I’ve been catching up on the Mission: Impossible series in preparation for the release of the seventh film, Dead Reckoning Part One. Because these movies are extremely fun, this has been an extremely fun undertaking, filled with laughs and screams and repeated utterances of the words “He looks good here!” (I am of course referring to Tom Cruise when I say “he.”) Having watched them all relatively close together, I can’t help marveling at the sheer scale of these films, and how that scale has found ways to grow and adapt through the Marvel age. Even with an increasing deployment of CGI, the draggy (girl, it’s always masks and disguises with these people…) Mission: Impossible films maintain a certain sense of old school filmmaking panache throughout. That might sound insane, but if you get it, you get it.

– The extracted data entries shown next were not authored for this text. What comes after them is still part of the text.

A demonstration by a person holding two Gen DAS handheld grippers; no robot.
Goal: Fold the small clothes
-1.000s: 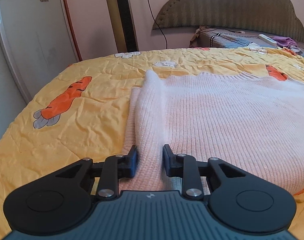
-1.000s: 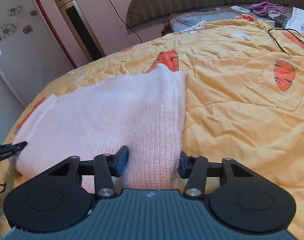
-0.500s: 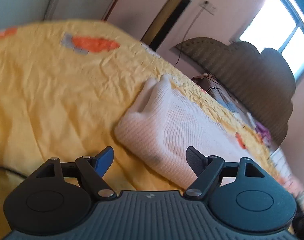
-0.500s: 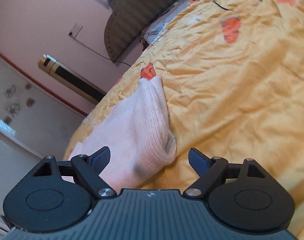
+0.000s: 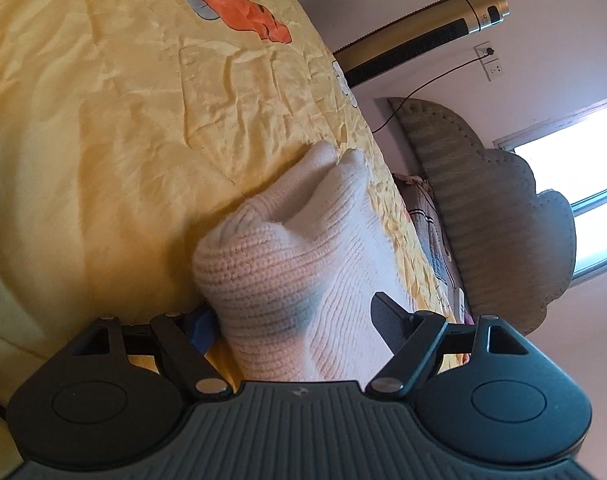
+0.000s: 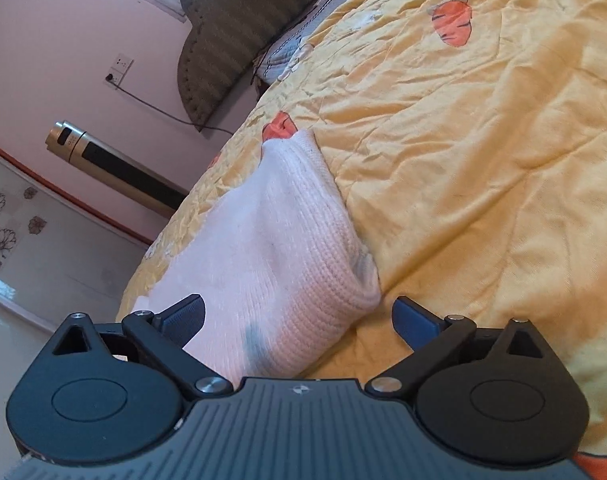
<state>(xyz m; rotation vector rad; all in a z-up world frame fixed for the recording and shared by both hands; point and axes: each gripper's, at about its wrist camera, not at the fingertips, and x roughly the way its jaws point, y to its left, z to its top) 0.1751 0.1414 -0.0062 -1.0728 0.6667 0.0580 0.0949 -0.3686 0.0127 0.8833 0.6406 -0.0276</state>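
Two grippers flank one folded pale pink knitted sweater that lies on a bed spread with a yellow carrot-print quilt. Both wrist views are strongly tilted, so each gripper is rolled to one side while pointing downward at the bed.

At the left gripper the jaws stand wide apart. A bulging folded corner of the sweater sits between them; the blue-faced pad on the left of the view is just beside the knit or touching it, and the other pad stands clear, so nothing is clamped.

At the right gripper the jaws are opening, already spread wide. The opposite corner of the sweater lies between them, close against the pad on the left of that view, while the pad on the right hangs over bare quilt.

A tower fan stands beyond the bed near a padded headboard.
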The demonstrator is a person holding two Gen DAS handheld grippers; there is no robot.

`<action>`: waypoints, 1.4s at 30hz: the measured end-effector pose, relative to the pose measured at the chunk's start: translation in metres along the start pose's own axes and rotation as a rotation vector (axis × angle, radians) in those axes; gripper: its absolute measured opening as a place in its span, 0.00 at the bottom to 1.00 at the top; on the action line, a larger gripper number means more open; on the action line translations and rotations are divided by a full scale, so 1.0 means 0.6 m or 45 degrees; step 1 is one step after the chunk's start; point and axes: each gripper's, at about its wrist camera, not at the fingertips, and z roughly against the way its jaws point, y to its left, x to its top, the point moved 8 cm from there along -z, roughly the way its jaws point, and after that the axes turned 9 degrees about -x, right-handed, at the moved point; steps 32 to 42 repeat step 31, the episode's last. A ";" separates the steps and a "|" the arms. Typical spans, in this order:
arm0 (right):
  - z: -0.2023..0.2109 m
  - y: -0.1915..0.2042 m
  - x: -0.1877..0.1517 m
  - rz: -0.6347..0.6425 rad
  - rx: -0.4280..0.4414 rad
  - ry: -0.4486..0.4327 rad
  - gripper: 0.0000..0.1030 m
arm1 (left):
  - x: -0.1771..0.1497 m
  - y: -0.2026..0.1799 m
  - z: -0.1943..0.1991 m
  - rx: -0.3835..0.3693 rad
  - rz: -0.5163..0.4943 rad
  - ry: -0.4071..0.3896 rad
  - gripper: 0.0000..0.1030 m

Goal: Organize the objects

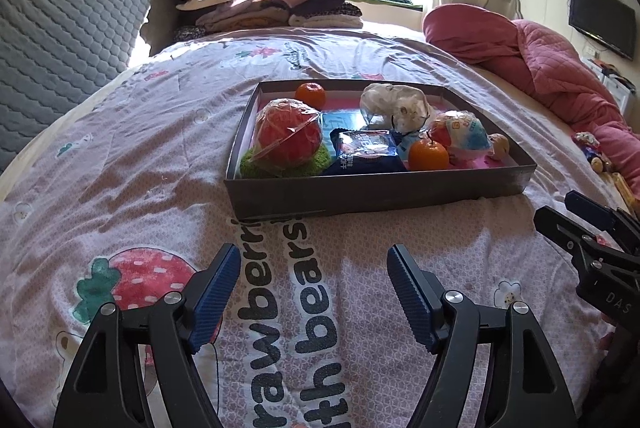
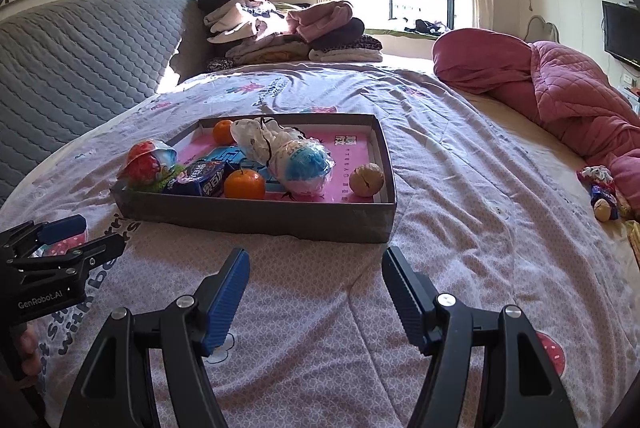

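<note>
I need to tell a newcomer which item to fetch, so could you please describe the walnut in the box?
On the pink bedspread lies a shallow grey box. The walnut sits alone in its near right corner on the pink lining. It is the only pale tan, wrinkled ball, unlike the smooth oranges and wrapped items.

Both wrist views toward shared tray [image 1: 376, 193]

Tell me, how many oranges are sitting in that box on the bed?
2. One orange sits near the box's front wall, beside the blue snack packet. The other orange is in the far back corner. More could be hidden beneath the wrapped items.
</note>
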 end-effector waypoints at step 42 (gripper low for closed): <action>-0.024 0.003 -0.019 0.004 0.031 0.055 0.66 | -0.011 0.000 -0.028 -0.014 0.007 0.039 0.75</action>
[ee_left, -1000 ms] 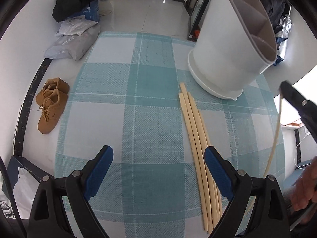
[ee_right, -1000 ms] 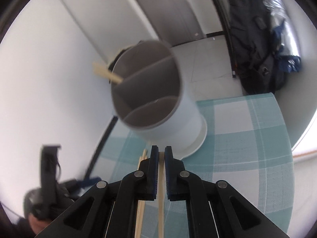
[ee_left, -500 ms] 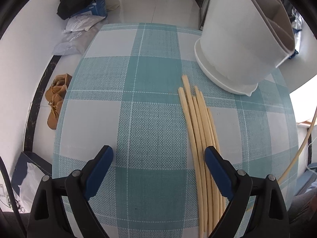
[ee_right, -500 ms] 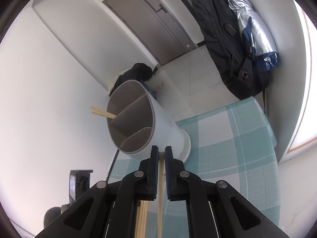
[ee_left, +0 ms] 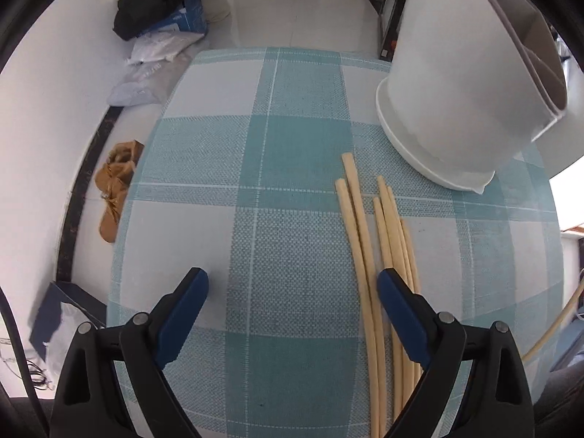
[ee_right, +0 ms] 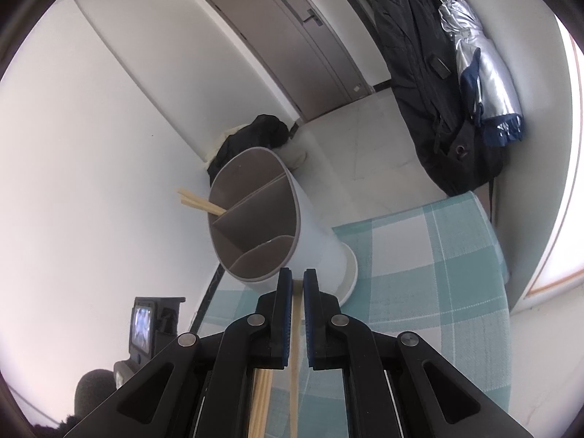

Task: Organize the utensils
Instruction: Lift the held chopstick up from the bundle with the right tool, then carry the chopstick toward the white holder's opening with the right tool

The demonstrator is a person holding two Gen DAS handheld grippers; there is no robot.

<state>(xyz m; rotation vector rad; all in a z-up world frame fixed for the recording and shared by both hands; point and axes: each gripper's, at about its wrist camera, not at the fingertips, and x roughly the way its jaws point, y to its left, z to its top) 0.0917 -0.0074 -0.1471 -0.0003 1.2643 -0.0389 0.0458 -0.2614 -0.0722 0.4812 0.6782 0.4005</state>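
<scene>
Several pale wooden chopsticks [ee_left: 365, 241] lie side by side on the teal checked tablecloth [ee_left: 292, 146]. My left gripper [ee_left: 292, 279] hovers open above the cloth, its right finger over the bundle and nothing between the jaws. A white divided utensil holder [ee_left: 449, 109] stands behind the bundle. In the right wrist view the holder [ee_right: 314, 252] has two chopsticks [ee_right: 199, 200] leaning in its far compartment. My right gripper [ee_right: 298, 277] is shut on one chopstick [ee_right: 295, 346], held short of the holder's rim. That held chopstick [ee_left: 558, 323] shows at the left view's right edge.
Brown shoes [ee_left: 115, 197] and a pile of bags [ee_left: 164, 11] lie on the floor past the table's left edge. A dark backpack [ee_right: 438, 84] and a silver umbrella [ee_right: 481, 84] hang by a grey door [ee_right: 292, 36]. The cloth [ee_right: 419, 273] runs right of the holder.
The right gripper, still shut on its chopstick, has drawn back and up, so the holder looks smaller and farther. The left gripper has tipped further down over the bundle, still open.
</scene>
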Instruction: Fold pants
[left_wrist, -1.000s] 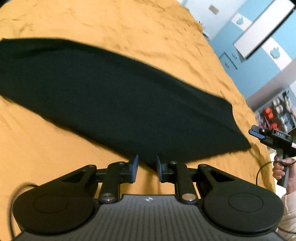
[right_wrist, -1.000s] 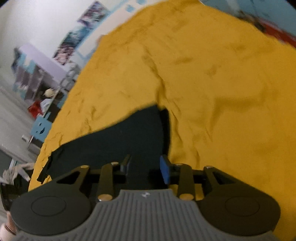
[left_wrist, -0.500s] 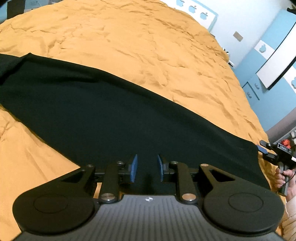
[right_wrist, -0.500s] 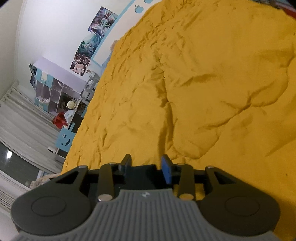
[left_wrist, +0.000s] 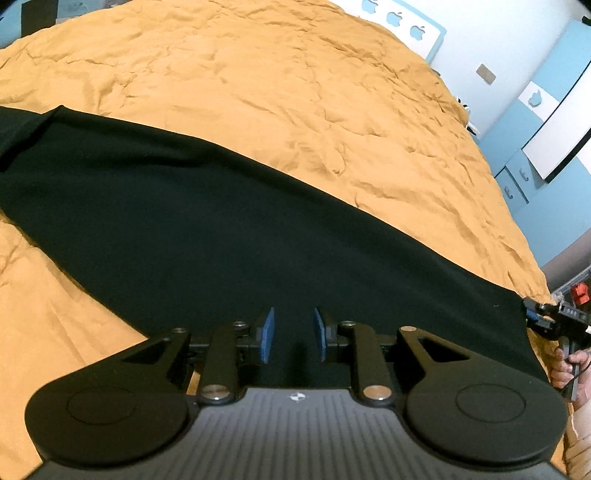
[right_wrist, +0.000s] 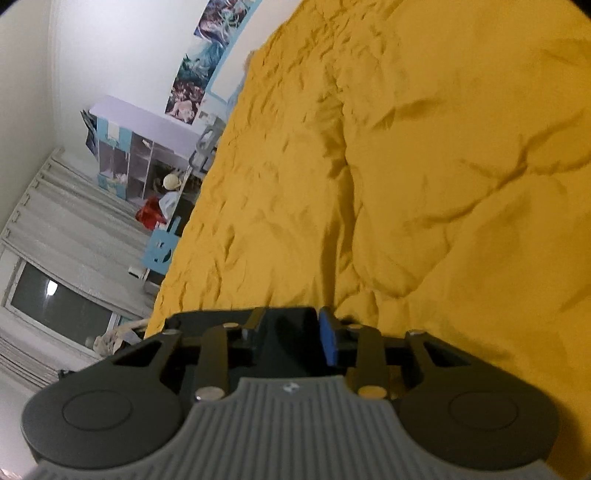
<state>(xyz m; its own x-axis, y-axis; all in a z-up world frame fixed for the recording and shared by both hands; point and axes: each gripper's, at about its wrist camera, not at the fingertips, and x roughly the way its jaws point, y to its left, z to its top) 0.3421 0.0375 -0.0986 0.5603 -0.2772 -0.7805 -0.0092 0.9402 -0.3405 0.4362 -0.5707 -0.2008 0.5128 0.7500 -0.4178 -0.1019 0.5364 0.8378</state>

I watched 2018’s Fallout last night, finally bringing me up to speed. Now, people have been talking my goddamn ear off about this movie before I even began my M:I journey. If I expressed boredom with recent action schlock, if I made any sort of Scientology joke, if I dared utter a word against Henry Cavill (chiseled to the point of desexualization, sorry), I was met with some version of, “Okay, but have you seen Fallout?” This movie — honestly, the M:I franchise as a whole, but Fallout specifically, I’ve noticed — has a borderline cultish hold over people. And, yeah, I get it now: Fallout rocks.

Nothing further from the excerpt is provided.